= Task objective =
Every line from the one containing "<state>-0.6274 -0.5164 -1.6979" to the one containing "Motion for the" in the records below, both included, must be set down exactly, and no other line.

= Material to process =

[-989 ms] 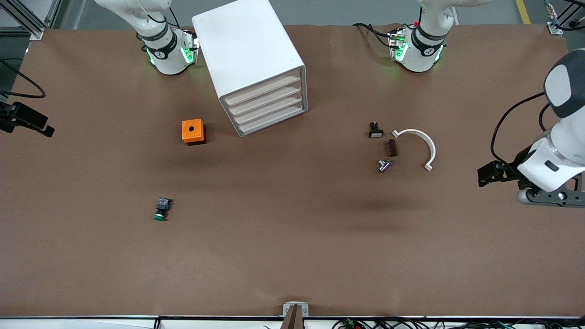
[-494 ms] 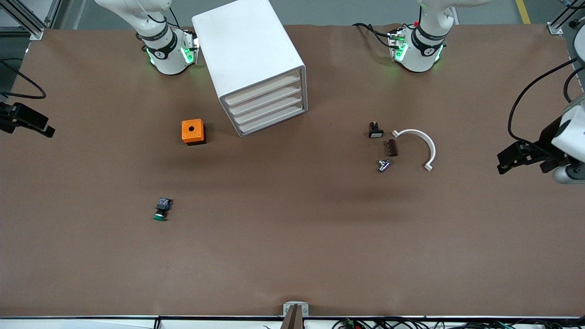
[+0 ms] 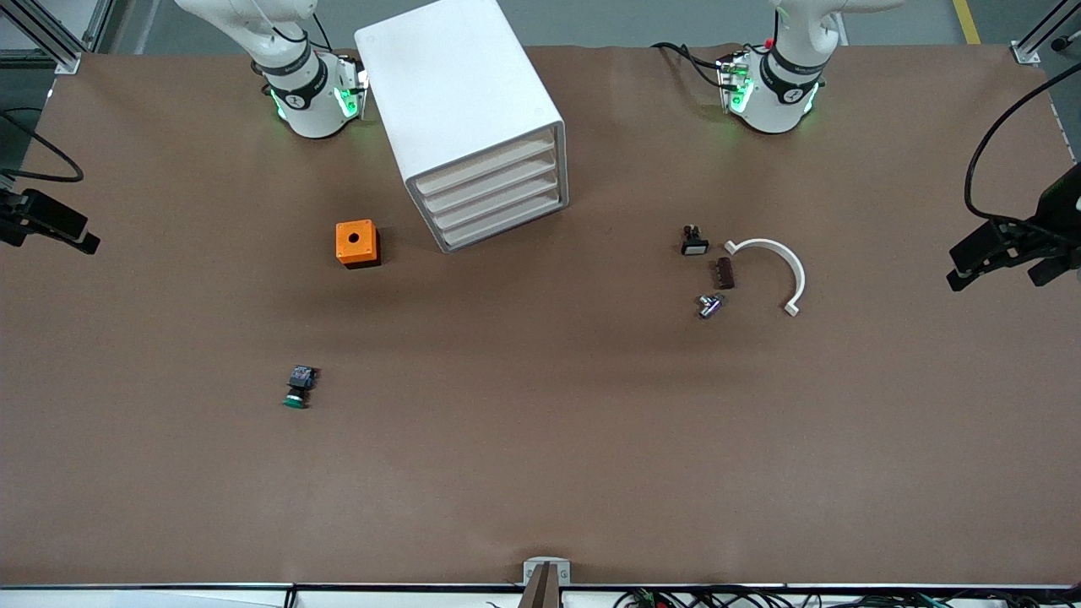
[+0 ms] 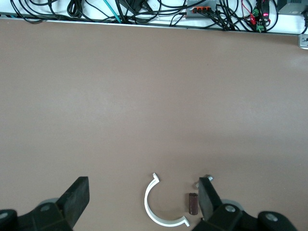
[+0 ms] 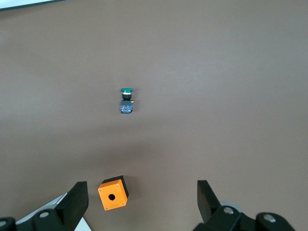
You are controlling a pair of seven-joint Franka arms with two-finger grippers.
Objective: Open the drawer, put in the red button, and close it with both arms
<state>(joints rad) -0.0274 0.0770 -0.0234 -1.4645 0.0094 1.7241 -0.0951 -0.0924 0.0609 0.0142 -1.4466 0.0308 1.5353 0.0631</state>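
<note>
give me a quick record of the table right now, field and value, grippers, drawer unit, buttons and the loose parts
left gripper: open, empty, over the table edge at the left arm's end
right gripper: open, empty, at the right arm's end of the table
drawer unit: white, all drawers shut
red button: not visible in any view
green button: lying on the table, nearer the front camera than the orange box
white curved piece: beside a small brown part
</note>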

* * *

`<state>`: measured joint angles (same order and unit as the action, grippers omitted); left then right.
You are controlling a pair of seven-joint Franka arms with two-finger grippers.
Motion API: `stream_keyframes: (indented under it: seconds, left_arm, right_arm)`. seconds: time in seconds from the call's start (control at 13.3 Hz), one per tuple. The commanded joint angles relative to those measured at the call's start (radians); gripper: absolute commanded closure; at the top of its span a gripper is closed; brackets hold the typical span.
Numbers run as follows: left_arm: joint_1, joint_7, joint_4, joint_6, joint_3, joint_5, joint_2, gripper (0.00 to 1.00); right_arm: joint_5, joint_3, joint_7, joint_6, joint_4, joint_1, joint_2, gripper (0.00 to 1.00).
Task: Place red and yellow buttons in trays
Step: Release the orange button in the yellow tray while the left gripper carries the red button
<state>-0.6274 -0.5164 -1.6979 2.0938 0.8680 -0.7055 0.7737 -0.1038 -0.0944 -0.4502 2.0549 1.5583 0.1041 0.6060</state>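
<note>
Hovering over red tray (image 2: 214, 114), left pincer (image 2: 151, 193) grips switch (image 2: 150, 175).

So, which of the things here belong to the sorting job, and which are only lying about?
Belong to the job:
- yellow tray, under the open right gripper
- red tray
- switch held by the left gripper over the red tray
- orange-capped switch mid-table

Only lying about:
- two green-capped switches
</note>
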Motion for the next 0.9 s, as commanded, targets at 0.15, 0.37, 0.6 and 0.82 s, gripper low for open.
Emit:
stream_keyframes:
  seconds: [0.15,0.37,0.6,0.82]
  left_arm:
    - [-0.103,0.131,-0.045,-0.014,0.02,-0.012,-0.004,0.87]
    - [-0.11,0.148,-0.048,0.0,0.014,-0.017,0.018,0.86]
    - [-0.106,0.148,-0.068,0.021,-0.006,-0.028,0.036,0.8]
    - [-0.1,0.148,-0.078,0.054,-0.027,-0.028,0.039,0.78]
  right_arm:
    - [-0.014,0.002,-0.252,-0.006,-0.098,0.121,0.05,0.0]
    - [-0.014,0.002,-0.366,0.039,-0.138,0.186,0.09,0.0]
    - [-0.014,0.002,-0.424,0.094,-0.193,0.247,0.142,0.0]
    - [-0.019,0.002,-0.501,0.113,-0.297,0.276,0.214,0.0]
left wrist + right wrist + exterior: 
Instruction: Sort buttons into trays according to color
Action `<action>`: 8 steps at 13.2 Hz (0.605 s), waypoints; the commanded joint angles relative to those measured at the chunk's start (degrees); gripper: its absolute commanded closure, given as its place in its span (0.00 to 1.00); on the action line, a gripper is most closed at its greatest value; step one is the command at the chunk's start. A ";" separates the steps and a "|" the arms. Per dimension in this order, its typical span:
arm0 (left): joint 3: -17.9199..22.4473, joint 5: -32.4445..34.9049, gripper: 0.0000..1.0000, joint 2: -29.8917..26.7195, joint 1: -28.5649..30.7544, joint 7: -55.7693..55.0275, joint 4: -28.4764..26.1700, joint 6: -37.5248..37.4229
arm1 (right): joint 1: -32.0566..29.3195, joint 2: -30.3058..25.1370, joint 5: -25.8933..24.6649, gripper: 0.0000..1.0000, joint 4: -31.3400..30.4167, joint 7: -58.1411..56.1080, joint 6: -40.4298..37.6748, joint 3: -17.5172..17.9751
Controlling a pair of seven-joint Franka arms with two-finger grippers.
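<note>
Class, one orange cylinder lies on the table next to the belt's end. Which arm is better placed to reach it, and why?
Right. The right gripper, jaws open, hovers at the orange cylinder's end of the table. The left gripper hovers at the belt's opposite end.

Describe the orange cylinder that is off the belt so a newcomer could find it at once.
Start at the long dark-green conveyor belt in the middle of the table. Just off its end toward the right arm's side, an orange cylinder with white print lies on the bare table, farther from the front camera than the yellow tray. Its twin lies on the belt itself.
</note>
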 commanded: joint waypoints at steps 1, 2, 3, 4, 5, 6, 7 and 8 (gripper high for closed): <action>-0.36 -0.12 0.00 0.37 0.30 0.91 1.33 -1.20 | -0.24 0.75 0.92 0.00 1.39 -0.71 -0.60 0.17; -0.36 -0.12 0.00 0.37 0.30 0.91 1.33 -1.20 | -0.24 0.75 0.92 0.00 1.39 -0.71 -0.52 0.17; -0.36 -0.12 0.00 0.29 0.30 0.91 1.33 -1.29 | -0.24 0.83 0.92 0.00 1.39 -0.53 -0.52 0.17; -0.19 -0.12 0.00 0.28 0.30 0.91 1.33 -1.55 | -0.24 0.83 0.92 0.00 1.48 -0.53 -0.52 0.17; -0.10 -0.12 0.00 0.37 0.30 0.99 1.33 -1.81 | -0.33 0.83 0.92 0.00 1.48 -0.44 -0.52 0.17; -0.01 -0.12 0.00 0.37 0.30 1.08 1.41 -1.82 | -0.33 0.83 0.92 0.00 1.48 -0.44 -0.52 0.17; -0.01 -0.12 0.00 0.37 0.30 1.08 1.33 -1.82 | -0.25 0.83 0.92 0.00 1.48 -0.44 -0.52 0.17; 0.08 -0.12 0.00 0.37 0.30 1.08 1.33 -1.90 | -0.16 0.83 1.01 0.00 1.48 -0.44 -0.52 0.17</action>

= Answer box =
<state>-0.6274 -0.5164 -1.6979 2.0938 0.8680 -0.7055 0.7737 -0.1038 -0.0944 -0.4502 2.0549 1.5583 0.1041 0.6060</state>
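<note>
Hovering over red tray (image 2: 214, 114), left pincer (image 2: 151, 193) grips switch (image 2: 150, 175).

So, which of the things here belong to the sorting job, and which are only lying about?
Belong to the job:
- yellow tray, under the open right gripper
- red tray
- switch held by the left gripper over the red tray
- orange-capped switch mid-table

Only lying about:
- two green-capped switches
</note>
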Motion for the next 0.9 s, as commanded, targets at 0.15, 0.37, 0.6 and 0.82 s, gripper low for open.

No further output is needed.